SEATTLE (March 19, 2019) – The U.S. Environmental Protection Agency (EPA) and Georgia-Pacific Wood Products, LLC, of Coos Bay, Oregon, reached a Clean Water Act settlement that is expected to reduce uncontrolled industrial stormwater threats to Isthmus Slough and Coos Bay. The EPA found that Georgia-Pacific Wood Products committed numerous violations of their Oregon state industrial stormwater permit at their Coos Bay facility. As part of the two-part agreement settling the matter, Georgia-Pacific agreed to comply with existing Oregon industrial storm water regulations and pay a $79,000 penalty.
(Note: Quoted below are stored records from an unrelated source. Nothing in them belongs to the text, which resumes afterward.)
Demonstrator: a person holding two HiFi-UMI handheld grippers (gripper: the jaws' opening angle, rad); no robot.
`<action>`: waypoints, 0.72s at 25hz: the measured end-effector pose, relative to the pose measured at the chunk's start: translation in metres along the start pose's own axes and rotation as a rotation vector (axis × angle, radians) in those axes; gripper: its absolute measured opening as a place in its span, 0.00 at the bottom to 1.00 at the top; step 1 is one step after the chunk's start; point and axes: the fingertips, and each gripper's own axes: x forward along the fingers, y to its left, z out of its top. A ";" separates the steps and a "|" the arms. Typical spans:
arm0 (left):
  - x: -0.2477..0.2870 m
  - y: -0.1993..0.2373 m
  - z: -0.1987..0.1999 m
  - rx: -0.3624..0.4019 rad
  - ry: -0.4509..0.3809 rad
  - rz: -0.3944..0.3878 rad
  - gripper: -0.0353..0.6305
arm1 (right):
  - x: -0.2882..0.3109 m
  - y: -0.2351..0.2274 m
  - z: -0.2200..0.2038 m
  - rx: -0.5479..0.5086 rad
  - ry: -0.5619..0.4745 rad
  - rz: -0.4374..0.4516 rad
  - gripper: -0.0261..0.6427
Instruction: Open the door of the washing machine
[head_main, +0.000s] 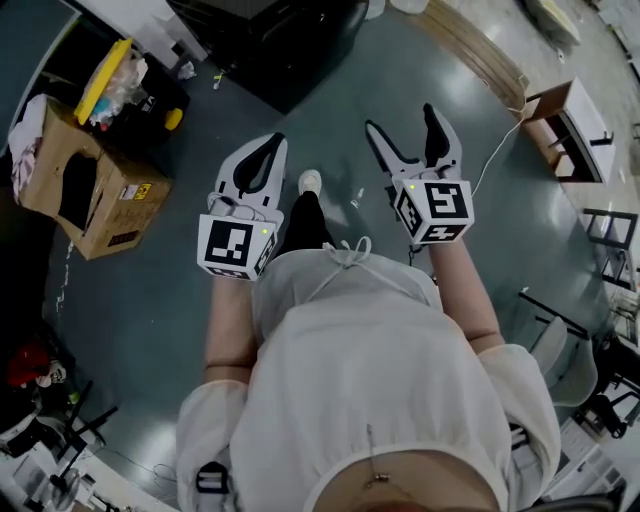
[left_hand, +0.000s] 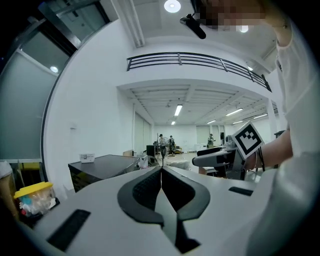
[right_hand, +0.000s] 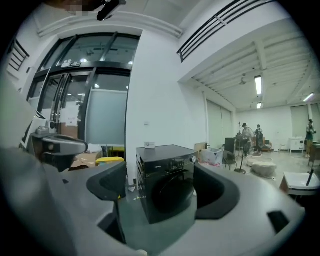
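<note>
The black front-loading washing machine (right_hand: 167, 187) stands against a white wall some way ahead, its round door (right_hand: 172, 194) closed and a small white box on its top. The head view catches its dark body (head_main: 285, 45) at the top edge, and its black top (left_hand: 100, 169) appears left of the jaws in the left gripper view. My right gripper (head_main: 402, 120) is held open in the air short of the machine, nothing between its fingers; its view frames the machine between the jaws (right_hand: 162, 186). My left gripper (head_main: 275, 142) is shut and empty (left_hand: 161, 172).
An open cardboard box (head_main: 85, 190) and a yellow-lidded container (head_main: 112, 78) sit on the floor at left of the machine. A white cable (head_main: 495, 150) runs to a low wooden shelf (head_main: 572, 125) at right. Chairs stand at the right edge. People are far off in the hall.
</note>
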 end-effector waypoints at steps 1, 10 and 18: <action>0.018 0.018 0.000 -0.004 0.002 -0.006 0.09 | 0.024 -0.006 0.000 0.000 0.014 -0.010 0.66; 0.170 0.166 -0.015 -0.029 0.068 -0.056 0.09 | 0.222 -0.046 -0.010 0.037 0.149 -0.040 0.66; 0.242 0.229 -0.058 -0.088 0.122 -0.092 0.09 | 0.325 -0.052 -0.064 0.098 0.326 -0.021 0.66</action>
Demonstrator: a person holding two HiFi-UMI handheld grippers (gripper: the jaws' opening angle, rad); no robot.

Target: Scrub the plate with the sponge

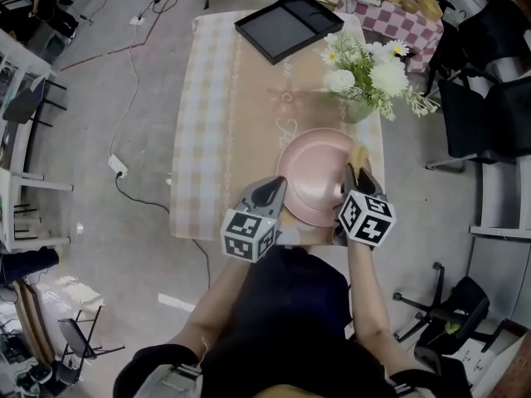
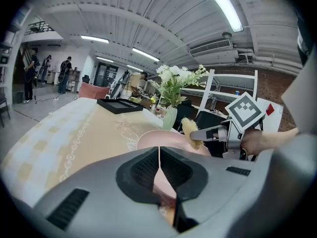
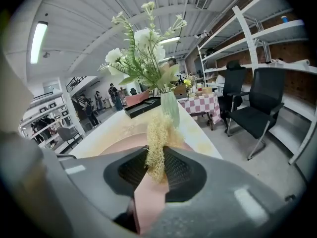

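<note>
– Starting from the plate (image 1: 315, 177): where does it sit?

– Pink, lying on the table (image 1: 224, 98) at the near end, right in front of the person. The sponge (image 1: 358, 156), a yellow fibrous wad, is at its right rim, clamped between the jaws of the right gripper (image 1: 358, 169). That gripper's own view shows the fibres squeezed between the pads with the plate below. Whether the sponge touches the plate, I cannot tell.

– And the left gripper (image 1: 270, 191)?

– Its jaws are drawn together, with only a hairline between the tips, at the plate's near-left rim. I cannot make out whether they nip the rim or merely sit beside it.

– What could go wrong, would you say?

– My guess: if the left gripper isn't really pinning the plate, a scrubbing stroke could slide it across the table, and the near edge is close. Most of the wad sticks out past the pads, so hard pressure could drag it out of the jaws. A wide stroke away from the person could also reach the vase of flowers (image 1: 358, 110), which stands just beyond the plate.

– Counts?

– One plate, one sponge, two grippers, one vase of flowers, and one black tray (image 1: 286, 25) at the far end, well apart from the plate.
</note>
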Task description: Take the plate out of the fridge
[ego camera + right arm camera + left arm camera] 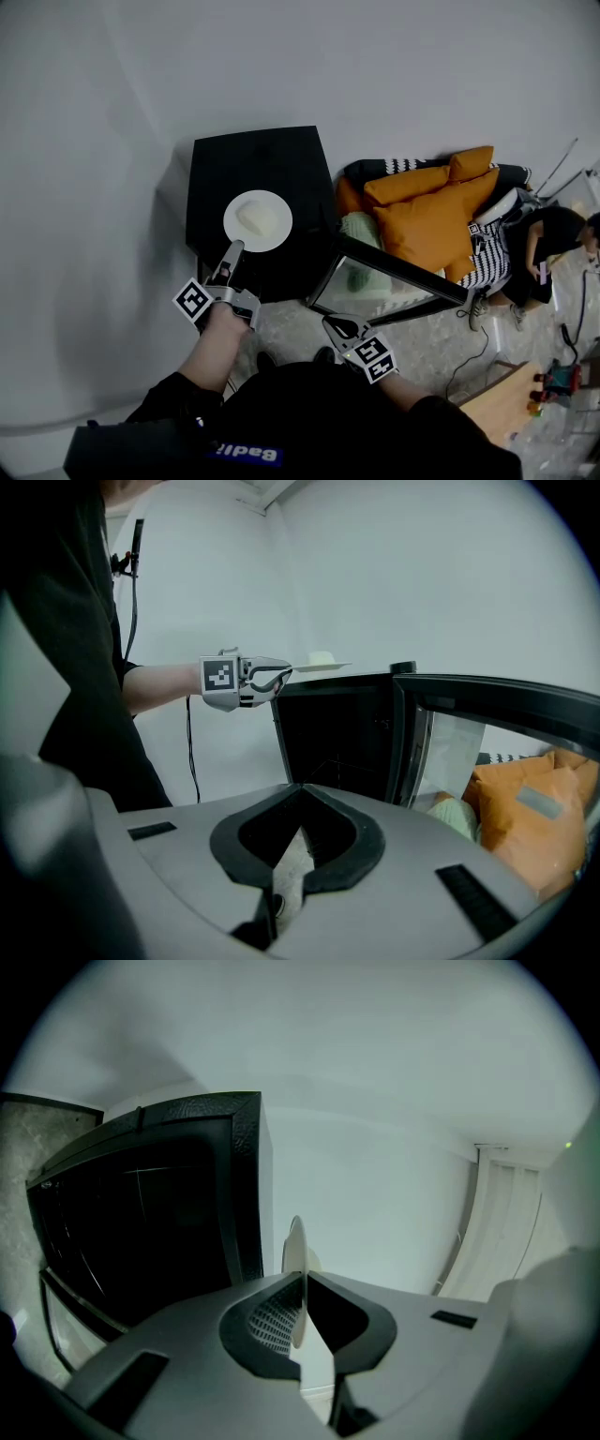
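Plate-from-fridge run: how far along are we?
Done: the door of the fridge stands open and the plate is out, above the fridge top. In hand: the left gripper is shut on the plate's rim, holding it level. Left: setting it down, probably on that top; the right gripper is shut and empty beside the door.

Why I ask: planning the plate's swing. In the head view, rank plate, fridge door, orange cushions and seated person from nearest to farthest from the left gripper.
1. plate, clamped in the left gripper, above the fridge top.
2. fridge door, open, to its right.
3. orange cushions, farther right, beyond the door.
4. seated person, at the far right.
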The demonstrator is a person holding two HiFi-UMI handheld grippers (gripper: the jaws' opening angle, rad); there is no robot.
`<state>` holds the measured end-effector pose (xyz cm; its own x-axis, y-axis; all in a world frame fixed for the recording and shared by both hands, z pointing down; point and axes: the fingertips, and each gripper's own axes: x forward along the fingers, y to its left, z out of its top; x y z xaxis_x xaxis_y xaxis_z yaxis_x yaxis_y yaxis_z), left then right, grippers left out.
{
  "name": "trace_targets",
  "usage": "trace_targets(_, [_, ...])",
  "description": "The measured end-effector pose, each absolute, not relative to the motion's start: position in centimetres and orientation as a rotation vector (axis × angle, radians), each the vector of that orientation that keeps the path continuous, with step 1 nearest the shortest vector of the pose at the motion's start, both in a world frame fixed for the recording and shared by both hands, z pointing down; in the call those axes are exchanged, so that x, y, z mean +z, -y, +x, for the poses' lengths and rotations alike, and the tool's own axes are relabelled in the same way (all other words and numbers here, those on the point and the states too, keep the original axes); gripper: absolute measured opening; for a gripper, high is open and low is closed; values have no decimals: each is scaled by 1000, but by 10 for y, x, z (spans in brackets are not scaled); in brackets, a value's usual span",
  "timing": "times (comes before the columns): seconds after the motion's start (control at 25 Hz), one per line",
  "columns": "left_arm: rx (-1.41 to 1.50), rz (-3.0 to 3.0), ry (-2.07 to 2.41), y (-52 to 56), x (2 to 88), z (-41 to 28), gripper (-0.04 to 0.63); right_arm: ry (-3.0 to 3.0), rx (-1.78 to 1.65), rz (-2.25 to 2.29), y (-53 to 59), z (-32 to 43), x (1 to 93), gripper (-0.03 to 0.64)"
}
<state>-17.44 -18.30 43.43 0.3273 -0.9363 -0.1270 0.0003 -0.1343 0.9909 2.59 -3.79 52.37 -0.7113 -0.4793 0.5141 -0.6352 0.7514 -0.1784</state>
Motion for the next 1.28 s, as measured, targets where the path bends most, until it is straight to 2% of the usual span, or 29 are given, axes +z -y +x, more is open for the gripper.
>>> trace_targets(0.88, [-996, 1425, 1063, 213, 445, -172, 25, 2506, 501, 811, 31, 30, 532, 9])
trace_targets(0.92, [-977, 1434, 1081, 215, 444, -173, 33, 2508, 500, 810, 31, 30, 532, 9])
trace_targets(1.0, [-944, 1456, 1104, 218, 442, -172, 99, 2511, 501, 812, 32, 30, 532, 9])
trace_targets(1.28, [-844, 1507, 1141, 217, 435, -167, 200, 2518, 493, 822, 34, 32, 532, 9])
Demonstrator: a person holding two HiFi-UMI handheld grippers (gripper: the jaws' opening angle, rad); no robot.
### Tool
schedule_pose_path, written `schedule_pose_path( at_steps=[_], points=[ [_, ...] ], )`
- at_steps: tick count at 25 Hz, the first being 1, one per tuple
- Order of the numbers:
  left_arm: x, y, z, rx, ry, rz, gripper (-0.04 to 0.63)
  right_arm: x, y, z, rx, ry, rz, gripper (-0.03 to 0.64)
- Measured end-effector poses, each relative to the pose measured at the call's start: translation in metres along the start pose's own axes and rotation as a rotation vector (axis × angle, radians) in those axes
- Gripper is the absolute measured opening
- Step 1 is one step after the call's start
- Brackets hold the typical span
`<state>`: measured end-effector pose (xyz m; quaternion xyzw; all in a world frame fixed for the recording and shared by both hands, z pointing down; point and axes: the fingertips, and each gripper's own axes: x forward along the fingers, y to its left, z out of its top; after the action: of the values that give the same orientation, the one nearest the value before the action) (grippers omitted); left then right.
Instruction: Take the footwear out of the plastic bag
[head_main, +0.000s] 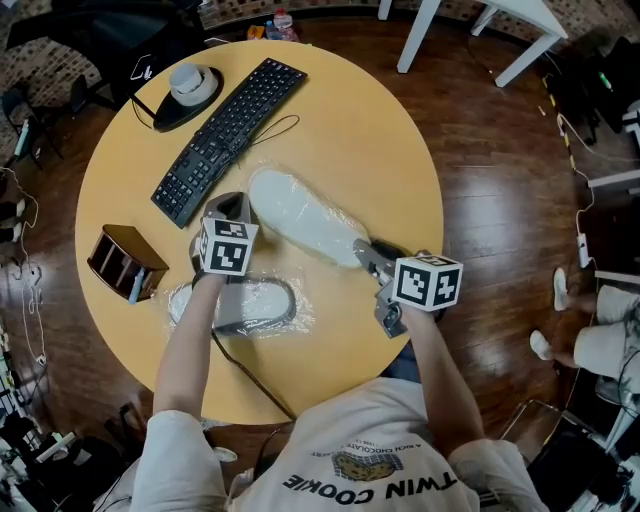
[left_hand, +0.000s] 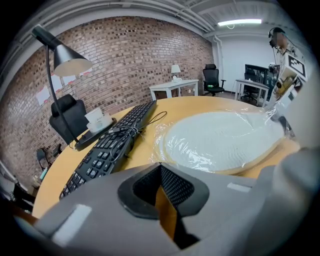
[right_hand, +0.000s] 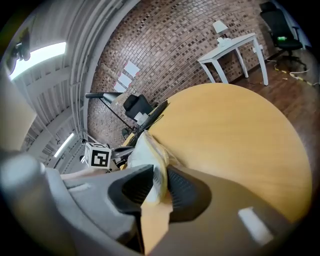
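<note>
- my right gripper (right_hand: 159, 183) is clamped on the near end of the bagged slipper (head_main: 300, 215) lying on the table (head_main: 380, 140).
- my left gripper (left_hand: 160, 171) is closed, holding nothing.

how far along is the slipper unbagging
Done: nothing is out yet; the far slipper and the near slipper both lie wrapped in plastic. In hand: the right tool is clamped on the far slipper's end. Left: pull both free.

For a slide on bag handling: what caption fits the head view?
Right claw pinches the end of a plastic-wrapped white slipper on a round table; left claw shut beside it.
</note>
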<state>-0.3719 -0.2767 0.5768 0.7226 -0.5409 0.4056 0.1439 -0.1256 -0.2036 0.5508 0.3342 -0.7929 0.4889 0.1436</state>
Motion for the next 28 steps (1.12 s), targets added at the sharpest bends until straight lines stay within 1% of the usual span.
schedule_pose_path(
  at_steps=[6, 14, 18, 28],
  points=[
    [-0.002, 0.000, 0.000, 0.009, 0.021, 0.014, 0.003, -0.011, -0.005, -0.007, -0.002, -0.005, -0.019, 0.086],
    [-0.001, -0.001, 0.002, 0.012, 0.039, 0.025, 0.003, -0.039, -0.023, -0.020, 0.005, -0.013, -0.062, 0.086],
    [0.000, 0.000, 0.000, 0.012, 0.046, 0.037, 0.003, -0.046, -0.024, -0.023, -0.015, -0.023, -0.069, 0.086],
    [-0.002, 0.001, 0.000, 0.016, 0.061, 0.053, 0.003, -0.076, -0.039, -0.033, -0.058, -0.026, -0.129, 0.086]
  ],
)
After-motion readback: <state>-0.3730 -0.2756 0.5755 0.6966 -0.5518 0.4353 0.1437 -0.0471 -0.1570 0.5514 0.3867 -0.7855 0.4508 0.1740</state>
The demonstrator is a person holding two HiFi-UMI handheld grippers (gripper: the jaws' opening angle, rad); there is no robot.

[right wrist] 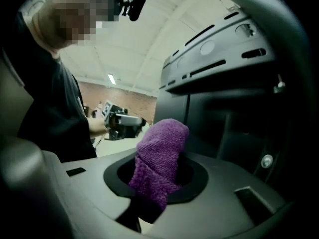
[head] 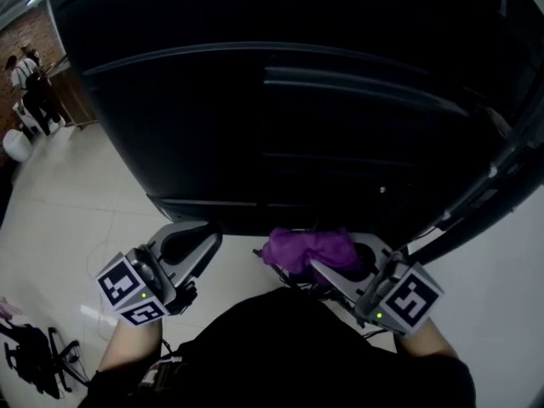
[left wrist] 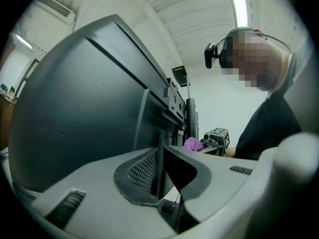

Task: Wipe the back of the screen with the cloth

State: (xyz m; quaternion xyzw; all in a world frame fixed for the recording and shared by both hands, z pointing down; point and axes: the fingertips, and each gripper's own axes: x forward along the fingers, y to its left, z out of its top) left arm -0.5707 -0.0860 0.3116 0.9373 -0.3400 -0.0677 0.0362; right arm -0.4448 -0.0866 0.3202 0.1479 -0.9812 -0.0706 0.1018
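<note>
Jaws of right gripper (right wrist: 155, 182) are clamped on a purple cloth (right wrist: 162, 151), a bunched wad standing up out of the pinch with its rounded tip free. Left gripper (left wrist: 160, 169) has its pads pressed together with nothing between them; it sits beside the right one, apart from it and carrying nothing. Both are held low, just under the bottom edge of the screen (head: 297, 100), whose dark rear panel fills the head view above them. The cloth lies close to that lower edge, but contact with the panel cannot be confirmed; in the right gripper view the tip looks clear of the casing. A dark stand arm (head: 480, 198) runs down at the right, with pale floor (head: 76, 198) beyond. Judgement: the cloth is in hand and brought to the work, but wiping looks barely begun or not yet begun. The whole broad back above is left to cover. No dust or wipe marks can be made out on so dark a surface.
</note>
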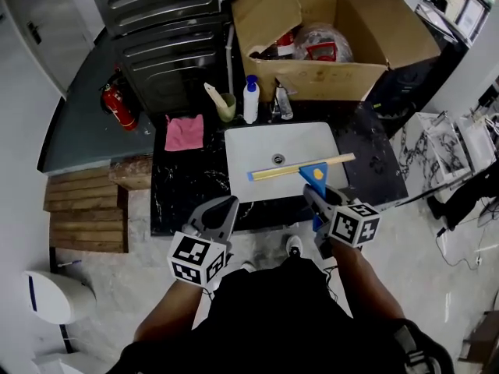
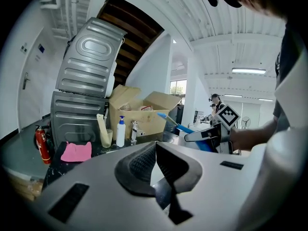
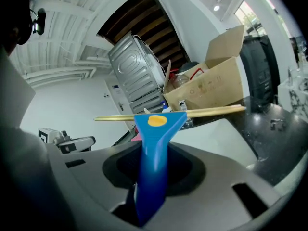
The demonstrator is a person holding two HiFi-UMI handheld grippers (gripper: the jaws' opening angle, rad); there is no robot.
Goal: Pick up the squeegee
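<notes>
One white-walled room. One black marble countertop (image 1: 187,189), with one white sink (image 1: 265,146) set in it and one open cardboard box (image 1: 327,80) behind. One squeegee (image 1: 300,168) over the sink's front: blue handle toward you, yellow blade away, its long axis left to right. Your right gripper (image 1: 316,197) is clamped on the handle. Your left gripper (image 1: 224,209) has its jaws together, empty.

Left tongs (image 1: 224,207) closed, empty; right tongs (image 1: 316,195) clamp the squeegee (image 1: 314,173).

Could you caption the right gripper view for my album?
Right tool holds the blue squeegee by its handle above a white sink.
</notes>
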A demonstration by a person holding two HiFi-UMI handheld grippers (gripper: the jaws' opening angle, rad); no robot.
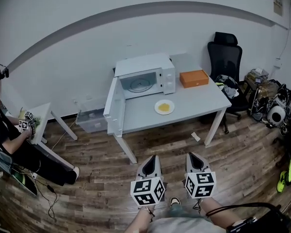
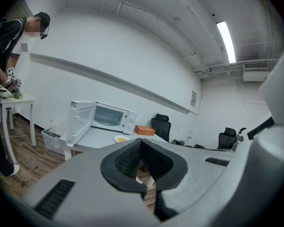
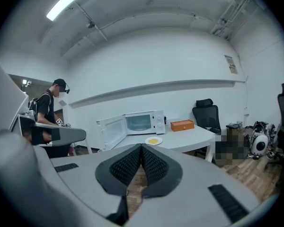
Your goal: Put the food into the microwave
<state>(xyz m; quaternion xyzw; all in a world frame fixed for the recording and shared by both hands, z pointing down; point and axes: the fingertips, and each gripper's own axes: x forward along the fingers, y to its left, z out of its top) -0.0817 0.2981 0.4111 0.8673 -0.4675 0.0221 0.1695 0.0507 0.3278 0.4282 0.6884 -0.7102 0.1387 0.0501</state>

“Stormwater management is a critical part of safeguarding Coos Bay water quality,” said Ed Kowalski, Director of EPA’s Office for Compliance and Enforcement in Seattle. “When sediment, metals, oil and grease are discharged to adjacent waterbodies, downstream water quality is degraded, and fish and wildlife habitat is harmed. Stormwater management not only protects public health and the environment, it’s also a required good business practice.”

Georgia-Pacific agreed to the settlement terms under Oregon’s industrial stormwater permit regulations. Oregon’s program requires facilities to implement comprehensive stormwater controls to minimize the amount of sediment and other pollutants from being discharged in stormwater runoff. EPA performed the inspection and is taking this action as part of a compliance work sharing agreement with the Oregon Department of Environmental Quality.

Stormwater runoff from the facility discharges – through a series of outfalls – directly to tidally influenced Isthmus Slough, which is considered a tributary to Coos Bay and the Pacific Ocean. Isthmus Slough has “impaired” water quality and does not meet the state of Oregon’s water quality standards. 

Some of the violations found during the EPA inspection were:

  • Failure to collect representative samples
  • Failure to maintain control measures
  • Failure to complete adequate Tier 1 corrective action response
  • Failure to monitor outfall 3A
  • Failure to properly monitor oil and grease

Georgia-Pacific neither admits nor denies the factual allegations contained in the Consent Agreement and Administrative Order on Consent.